On the legislature’s Opening Day, when all eyes are on Montpelier, Scott is hosting a pitch session for, in the words of VTDigger’s Anne Galloway,

…business people of all stripes to pitch ideas about how to rejuvenate Vermont’s economy. Each person gets 5 minutes to tell lawmakers what they could do to help businesses thrive in Vermont.

The pitch session, billed as “Priority #1 on Day One,” will be from 4 p.m. to 5:30 p.m. at the Capitol Plaza Hotel in Montpelier and will be followed by a reception.

“A reception” at which, I’m sure, donations will be cheerfully accepted.

But beyond that, Scott is spotlighting his own prescription for what ails Vermont, and making an absolutely unapologetic pitch of his own — for the support of the state’s business community. He is positioning himself as the business community’s advocate in Montpelier.

Has he ever done anything like this before? Nope.

Is there any doubt that his decisive victory over Dean Corren and the scent of gubernatorial blood in the water has awakened Mr. Nice Guy’s inner predator? Nope.

And while “business people of all stripes” are invited (bring your checkbooks!), look at the list of business groups already lined up for five-minute pitches:

Vermont Chamber of Commerce

Lake Champlain Regional Chamber of Commerce

Vermont Technology Alliance

Vermont Retail and Grocers’ Association

Vermont Businesses for Social Responsibility

Associated Industries of Vermont

Vermont Association of Chamber of Commerce Executives

FreshTracks Capital

Vermont Sustainable Jobs Fund

Associated General Contractors

Vermont Ski Areas Association

Vermont Association of Realtors

That list includes a few good guys — VBSR, Sustainable Jobs Fund, Fresh Tracks — plus all the usual business-community power brokers. Gee, I wonder what they’ll say.
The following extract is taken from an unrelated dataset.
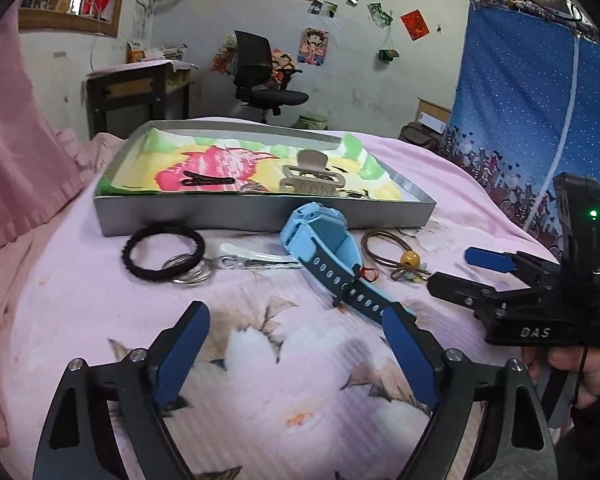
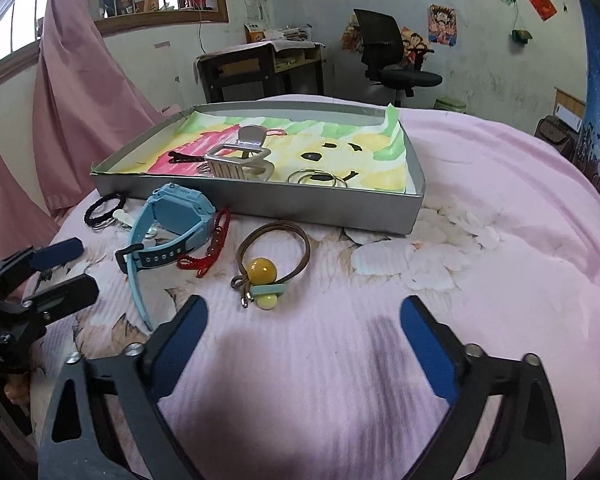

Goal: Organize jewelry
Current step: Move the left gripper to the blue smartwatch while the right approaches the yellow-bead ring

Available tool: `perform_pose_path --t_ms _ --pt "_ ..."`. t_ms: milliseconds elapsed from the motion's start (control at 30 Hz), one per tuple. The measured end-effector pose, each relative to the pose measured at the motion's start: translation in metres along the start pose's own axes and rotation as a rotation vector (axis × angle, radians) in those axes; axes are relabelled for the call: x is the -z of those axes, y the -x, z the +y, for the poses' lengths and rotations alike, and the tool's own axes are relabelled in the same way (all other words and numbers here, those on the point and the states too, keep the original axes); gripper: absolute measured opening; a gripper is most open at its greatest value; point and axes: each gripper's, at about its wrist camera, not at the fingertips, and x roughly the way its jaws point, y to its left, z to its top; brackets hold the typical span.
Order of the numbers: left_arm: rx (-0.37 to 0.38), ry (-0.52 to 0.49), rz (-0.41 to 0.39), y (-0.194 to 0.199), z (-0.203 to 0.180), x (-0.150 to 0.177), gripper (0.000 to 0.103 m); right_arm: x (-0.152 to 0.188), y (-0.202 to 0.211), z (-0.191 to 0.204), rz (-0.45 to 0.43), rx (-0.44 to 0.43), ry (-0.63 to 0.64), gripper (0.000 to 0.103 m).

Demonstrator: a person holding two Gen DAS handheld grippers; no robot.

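Pink bedspread (image 2: 480,208) holds loose pieces; grey tray (image 2: 260,204) part-filled. Both claws, left claw (image 1: 296,322) and right claw (image 2: 304,318), agape, empty. Pick pending: probably blue watch (image 1: 320,240) or bead hair tie (image 2: 268,264).

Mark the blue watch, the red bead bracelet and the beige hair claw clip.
blue watch (image 2: 182,210): right wrist view, face.
red bead bracelet (image 2: 216,244): right wrist view, bead strand.
beige hair claw clip (image 1: 312,184): left wrist view, teeth.
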Motion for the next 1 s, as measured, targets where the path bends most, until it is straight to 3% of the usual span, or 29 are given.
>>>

Also, there are strong signs that the “centrist” forces for growth and affordability are aligning themselves. First, although Phil Scott is the headliner, the event’s sponsor is Vision to Action Vermont, the pro-business advocacy group led by outgoing Rep. Paul Ralston (D-Middlebury) and continuing Rep. Heidi Scheuermann (R-Stowe).

(Whaddya think? Scott/Scheuermann 2016, anyone?)

The latter chimes in herself in the Comments section below Galloway’s story:

This is just the beginning, we hope, of a legislative session that will have, as its primary focus, the health of our state’s economy. …Frankly, we want all to become engaged and will provide many other opportunities to do so.

Ah. A series of dog-and-pony shows designed to highlight an alternative to the Democrats’ agenda. That’s smart politics. Much better than the formulaic naysaying of past years.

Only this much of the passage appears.